Blacks & Blues

Southern trees, fallen leaves, strange fruit, bitter seeds sewn into the scorched earth. Witnesses at my birth said I should’ve been aborted, propaganda they reported. Taught that I was prone to violence so they liked to draw me wild’n, eating watermelon in a cage on monkey island. The self-portrait is of suffering and smiling. Raised on table scraps. White cotton, bent blacks, overseer ridin by whip in hand horseback.

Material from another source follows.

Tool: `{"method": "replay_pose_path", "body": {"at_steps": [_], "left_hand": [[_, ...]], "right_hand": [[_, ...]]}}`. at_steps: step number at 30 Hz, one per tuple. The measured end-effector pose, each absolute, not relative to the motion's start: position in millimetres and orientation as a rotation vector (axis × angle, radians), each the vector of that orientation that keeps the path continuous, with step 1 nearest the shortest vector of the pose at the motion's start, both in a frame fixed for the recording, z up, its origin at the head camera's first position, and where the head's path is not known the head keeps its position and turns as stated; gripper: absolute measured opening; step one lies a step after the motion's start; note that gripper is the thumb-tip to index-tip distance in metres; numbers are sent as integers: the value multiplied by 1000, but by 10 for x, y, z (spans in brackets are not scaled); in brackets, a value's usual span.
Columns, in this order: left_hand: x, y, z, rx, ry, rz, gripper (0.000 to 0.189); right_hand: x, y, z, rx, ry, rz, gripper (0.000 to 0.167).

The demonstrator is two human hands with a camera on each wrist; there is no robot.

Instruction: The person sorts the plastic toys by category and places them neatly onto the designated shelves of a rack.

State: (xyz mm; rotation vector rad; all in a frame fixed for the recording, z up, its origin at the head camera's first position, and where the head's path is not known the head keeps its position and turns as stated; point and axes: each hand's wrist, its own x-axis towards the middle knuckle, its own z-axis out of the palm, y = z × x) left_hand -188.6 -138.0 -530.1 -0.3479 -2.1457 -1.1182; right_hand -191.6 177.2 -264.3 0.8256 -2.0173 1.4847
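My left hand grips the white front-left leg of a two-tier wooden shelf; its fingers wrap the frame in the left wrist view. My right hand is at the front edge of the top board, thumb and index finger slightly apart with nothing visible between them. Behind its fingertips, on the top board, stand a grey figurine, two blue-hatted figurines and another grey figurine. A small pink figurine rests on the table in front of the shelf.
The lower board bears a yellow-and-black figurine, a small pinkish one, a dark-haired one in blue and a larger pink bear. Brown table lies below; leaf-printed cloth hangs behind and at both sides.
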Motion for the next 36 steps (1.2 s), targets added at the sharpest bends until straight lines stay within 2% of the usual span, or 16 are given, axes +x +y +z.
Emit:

Read between the lines and see the centuries of blood dripping to the soil makin Alabama mud. And California love can’t erase these thoughts, so I’m sittin here writin out my pain in a park, feelin like I just passed through the darkest of darks. The humble mockingbird awaitin now the song of the lark. Been wadin in the water and prayin for dawn’s light. Baptized in the fire so my eyes shine bright. 

Singin a song called bruised in the key of blues. Dark berries, bittersweet, rockin dirty shoes. Worn out souls from marchin towards freedom. Feet blistered for the victory of sittin & eatin. Complex now, the struggle can’t explain how it’s black face on television sellin dope with a smile. The blood of former slaves around my way pitchin powder to the flock that followed MLK. And hey, we still cattle gettin herded by the gentry. Lookin for the promised land at best you get deferred entry. Last poet, my mouth is an african drum. Find the rhythm in the silence, beat it out with my tongue. And my cast iron, got the heart of a lion, the blood of the lamb, the scriptures in the palm of my hand. You can read it when I lay my Ms across your chest. I be the final revelation of that gospel text.